Blabar gambar pertama diselesaikan dengan guratan pensil, yang kedua dicetak dengan tanah liat yang repih atau getas. Gambar ketiga berbeda lagi, garis atau batas bayangan itu diselesaikan dengan cara menyusun rapat barisan serangga yang sudah mati.

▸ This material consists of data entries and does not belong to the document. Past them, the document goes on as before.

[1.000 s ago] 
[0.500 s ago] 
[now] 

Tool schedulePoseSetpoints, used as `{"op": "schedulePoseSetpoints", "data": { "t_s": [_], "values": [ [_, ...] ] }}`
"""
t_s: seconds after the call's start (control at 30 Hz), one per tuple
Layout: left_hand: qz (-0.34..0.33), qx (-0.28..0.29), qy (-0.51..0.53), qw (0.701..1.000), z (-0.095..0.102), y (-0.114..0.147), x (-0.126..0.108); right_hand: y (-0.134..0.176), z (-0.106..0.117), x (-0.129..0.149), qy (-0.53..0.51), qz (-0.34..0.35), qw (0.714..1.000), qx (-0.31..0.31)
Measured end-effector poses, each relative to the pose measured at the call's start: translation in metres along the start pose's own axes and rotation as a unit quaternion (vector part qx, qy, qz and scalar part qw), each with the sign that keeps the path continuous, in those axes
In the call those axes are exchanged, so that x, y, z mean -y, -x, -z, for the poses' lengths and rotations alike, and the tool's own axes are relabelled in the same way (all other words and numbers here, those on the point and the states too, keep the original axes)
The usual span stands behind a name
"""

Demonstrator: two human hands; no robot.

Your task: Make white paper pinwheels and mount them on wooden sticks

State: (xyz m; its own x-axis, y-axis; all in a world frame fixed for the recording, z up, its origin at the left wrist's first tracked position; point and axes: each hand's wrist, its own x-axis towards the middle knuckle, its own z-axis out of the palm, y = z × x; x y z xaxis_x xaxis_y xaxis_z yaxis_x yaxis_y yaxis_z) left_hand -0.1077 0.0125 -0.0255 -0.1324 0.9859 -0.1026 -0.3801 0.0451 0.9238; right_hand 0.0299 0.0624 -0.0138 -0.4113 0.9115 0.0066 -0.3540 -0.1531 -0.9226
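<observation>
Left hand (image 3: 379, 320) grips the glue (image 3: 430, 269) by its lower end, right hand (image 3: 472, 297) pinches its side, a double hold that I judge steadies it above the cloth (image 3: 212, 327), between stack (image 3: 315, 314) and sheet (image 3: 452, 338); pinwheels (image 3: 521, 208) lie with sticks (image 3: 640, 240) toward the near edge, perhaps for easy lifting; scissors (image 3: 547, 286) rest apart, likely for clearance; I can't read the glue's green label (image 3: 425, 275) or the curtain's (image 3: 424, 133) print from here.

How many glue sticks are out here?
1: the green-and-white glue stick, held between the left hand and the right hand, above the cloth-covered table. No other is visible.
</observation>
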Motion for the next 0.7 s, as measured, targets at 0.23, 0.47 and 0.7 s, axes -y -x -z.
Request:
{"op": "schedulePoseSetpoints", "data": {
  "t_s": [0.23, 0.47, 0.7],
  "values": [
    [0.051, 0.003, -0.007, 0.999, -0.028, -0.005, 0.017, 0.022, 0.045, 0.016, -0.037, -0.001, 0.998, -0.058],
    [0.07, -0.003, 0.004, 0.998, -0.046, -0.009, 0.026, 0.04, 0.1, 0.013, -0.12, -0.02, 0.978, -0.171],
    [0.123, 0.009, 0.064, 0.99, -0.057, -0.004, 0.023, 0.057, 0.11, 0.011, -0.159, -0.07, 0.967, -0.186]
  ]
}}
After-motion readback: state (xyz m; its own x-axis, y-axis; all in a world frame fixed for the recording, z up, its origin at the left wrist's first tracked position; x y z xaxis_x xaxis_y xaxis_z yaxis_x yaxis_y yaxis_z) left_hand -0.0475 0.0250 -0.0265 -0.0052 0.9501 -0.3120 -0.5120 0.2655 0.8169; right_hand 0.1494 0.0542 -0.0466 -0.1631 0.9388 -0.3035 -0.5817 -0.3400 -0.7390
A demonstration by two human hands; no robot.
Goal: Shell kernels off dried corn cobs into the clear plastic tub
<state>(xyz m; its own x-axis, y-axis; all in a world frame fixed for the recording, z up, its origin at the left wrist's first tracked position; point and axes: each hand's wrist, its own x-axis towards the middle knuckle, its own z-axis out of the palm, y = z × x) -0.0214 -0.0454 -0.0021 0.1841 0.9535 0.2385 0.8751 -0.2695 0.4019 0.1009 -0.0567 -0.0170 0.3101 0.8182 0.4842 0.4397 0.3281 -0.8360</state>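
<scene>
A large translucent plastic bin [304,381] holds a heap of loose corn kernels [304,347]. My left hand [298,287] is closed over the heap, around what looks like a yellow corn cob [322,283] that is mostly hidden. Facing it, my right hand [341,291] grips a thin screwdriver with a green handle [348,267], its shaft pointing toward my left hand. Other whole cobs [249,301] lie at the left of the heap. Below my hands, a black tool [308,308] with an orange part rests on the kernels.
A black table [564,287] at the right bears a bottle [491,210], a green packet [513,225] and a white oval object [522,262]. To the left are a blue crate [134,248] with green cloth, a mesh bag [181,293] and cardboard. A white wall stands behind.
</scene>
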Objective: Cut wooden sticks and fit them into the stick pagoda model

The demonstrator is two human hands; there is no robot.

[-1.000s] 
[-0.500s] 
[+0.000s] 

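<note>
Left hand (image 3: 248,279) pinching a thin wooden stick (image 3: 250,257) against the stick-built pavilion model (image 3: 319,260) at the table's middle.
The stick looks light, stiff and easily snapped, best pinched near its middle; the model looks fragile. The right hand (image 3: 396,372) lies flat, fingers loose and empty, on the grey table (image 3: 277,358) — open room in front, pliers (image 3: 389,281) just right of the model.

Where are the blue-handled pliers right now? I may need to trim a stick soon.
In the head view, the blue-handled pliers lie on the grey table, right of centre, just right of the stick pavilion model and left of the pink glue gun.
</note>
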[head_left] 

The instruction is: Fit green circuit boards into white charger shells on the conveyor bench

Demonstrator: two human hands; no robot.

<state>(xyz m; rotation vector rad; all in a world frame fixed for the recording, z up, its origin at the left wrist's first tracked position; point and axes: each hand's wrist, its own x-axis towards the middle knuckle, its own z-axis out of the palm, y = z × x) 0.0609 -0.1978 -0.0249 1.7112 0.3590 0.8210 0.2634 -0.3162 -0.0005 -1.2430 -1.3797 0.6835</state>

Itulah simbolisme magis mengenai Anatomia (2012), salah satu karya Yudi Yudoyoko yang muncul di Ruang Sayap Selasar Sunaryo Art Space, Bandung, sejak 27 Januari hingga Ahad lalu. Ini bagian dari pameran "I am the Earth and Other Series", yang merupakan pameran tunggal kedua Yudi dalam tiga tahun terakhir di Indonesia, setelah "Club Obsolom" (Vivi Yip Art Room, Jakarta, 2009).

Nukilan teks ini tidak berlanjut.